# Problem
Please return the listing below word for word, minus its pictures.

# Supplied data
- - - - - - -
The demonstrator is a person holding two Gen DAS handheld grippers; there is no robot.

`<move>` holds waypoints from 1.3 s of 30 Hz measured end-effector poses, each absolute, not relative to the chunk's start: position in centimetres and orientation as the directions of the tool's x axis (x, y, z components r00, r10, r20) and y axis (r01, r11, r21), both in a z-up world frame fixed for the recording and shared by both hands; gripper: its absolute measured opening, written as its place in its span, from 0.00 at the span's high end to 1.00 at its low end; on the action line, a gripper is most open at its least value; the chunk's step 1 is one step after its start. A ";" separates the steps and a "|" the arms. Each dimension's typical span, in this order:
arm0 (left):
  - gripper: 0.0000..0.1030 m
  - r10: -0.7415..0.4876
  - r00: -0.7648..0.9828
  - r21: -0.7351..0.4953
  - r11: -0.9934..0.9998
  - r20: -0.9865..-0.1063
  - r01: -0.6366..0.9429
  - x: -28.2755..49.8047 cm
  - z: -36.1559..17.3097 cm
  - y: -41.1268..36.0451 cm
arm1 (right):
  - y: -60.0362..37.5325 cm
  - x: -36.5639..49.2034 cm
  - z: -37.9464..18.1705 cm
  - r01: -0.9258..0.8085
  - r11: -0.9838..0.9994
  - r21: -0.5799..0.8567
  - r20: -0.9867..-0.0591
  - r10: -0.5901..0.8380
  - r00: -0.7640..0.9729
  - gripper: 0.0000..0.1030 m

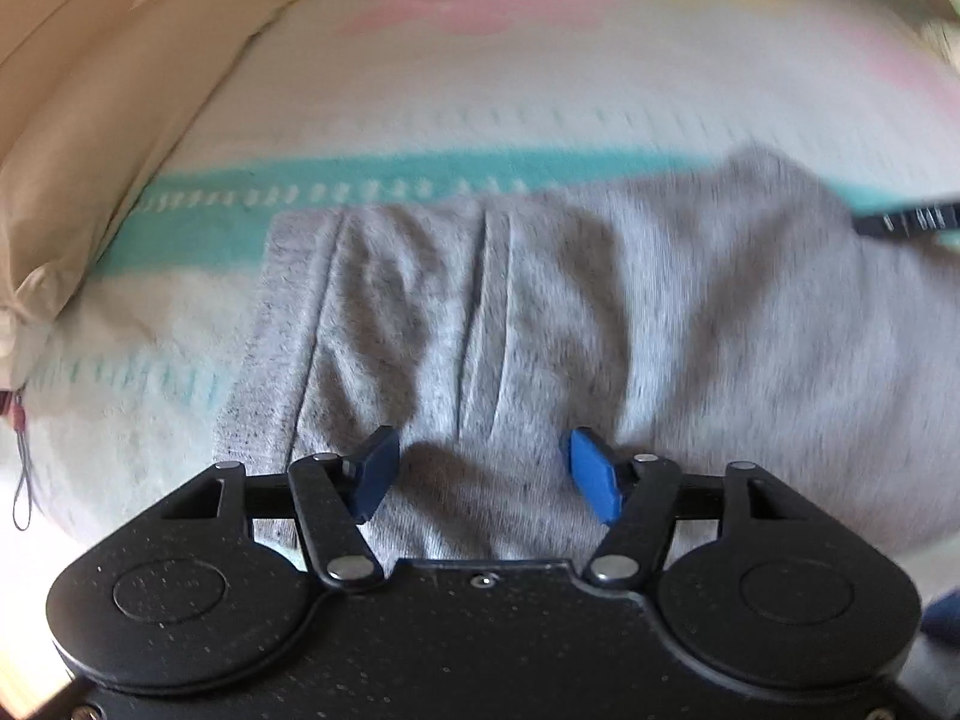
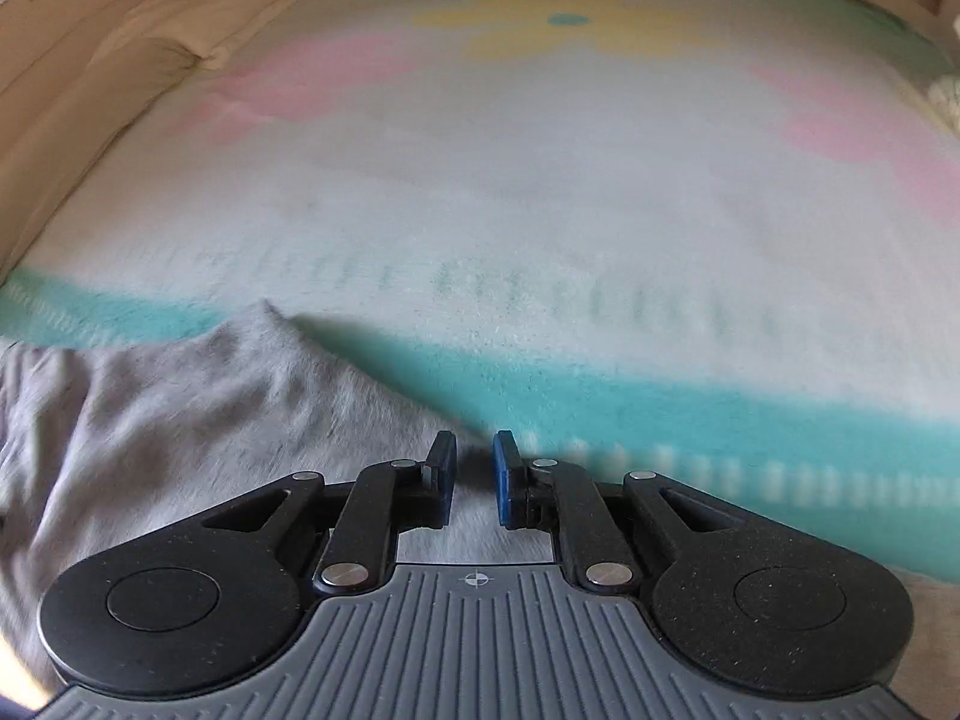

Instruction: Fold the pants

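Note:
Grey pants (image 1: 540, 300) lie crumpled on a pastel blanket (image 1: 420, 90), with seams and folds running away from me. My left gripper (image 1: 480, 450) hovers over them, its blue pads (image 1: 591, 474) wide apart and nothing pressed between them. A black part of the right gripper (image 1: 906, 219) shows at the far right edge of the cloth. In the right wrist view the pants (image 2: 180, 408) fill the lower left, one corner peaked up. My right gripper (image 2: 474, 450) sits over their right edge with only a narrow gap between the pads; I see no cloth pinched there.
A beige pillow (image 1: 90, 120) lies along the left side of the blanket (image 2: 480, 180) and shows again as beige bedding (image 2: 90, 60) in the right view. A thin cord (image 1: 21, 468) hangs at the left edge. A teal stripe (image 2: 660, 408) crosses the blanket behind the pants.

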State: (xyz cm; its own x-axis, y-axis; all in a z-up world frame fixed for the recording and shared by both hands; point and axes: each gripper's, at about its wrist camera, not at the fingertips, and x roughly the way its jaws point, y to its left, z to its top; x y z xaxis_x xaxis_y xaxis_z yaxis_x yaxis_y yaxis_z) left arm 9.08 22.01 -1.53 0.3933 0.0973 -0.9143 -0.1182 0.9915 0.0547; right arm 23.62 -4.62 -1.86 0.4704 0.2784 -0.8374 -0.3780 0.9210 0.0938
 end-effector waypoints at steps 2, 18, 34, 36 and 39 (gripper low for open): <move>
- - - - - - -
# Worked solution
The demonstrator is a person holding two Gen DAS handheld grippers; there is no robot.

`<move>` holds waypoints from 1.3 s of 30 Hz measured end-effector poses, each absolute, not relative to the chunk's start: position in centimetres and orientation as the directions of the tool's x axis (x, y, z components r00, r10, r20) and y axis (r01, r11, r21), both in a z-up world frame fixed for the recording and shared by both hands; gripper: its absolute measured opening, written as its place in its span, from 0.00 at the span's high end to 1.00 at its low end; on the action line, a gripper is most open at its least value; the chunk's step 1 is one step after its start. A ";" separates the steps and a "|" the arms. Each dimension's typical span, in this order:
arm0 (left):
  - gripper: 0.0000..0.1030 m
  - r10: -0.7415..0.4876
  - r00: -0.7648..0.9828
  - r21: -0.7351..0.4953
  - r11: -0.9934..0.9998
  - r20: -0.9865..-0.1063
  - r01: -0.6366..0.9429
  - x: -28.2755..49.8047 cm
  - z: -36.1559..17.3097 cm
  - y: -41.1268..36.0451 cm
arm1 (right):
  - y: -60.0362..37.5325 cm
  - x: -36.5639..49.2034 cm
  - z: -37.9464..18.1705 cm
  - r01: -0.9258..0.8085
  - r11: -0.9838..0.9994
  - r21: -0.5799..0.8567
  - r20: -0.9867..-0.0591
  - r10: -0.5901..0.8380
  - r00: -0.7640..0.9729
  - gripper: 0.0000..0.1030 m


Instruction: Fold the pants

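Note:
Grey pants (image 1: 540, 300) lie crumpled on a pastel blanket (image 1: 420, 90), with seams and folds running away from me. My left gripper (image 1: 480, 450) hovers over them, its blue pads (image 1: 591, 474) wide apart and nothing pressed between them. A black part of the right gripper (image 1: 906, 219) shows at the far right edge of the cloth. In the right wrist view the pants (image 2: 180, 408) fill the lower left, one corner peaked up. My right gripper (image 2: 474, 450) sits over their right edge with only a narrow gap between the pads; I see no cloth pinched there.
A beige pillow (image 1: 90, 120) lies along the left side of the blanket (image 2: 480, 180) and shows again as beige bedding (image 2: 90, 60) in the right view. A thin cord (image 1: 21, 468) hangs at the left edge. A teal stripe (image 2: 660, 408) crosses the blanket behind the pants.
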
State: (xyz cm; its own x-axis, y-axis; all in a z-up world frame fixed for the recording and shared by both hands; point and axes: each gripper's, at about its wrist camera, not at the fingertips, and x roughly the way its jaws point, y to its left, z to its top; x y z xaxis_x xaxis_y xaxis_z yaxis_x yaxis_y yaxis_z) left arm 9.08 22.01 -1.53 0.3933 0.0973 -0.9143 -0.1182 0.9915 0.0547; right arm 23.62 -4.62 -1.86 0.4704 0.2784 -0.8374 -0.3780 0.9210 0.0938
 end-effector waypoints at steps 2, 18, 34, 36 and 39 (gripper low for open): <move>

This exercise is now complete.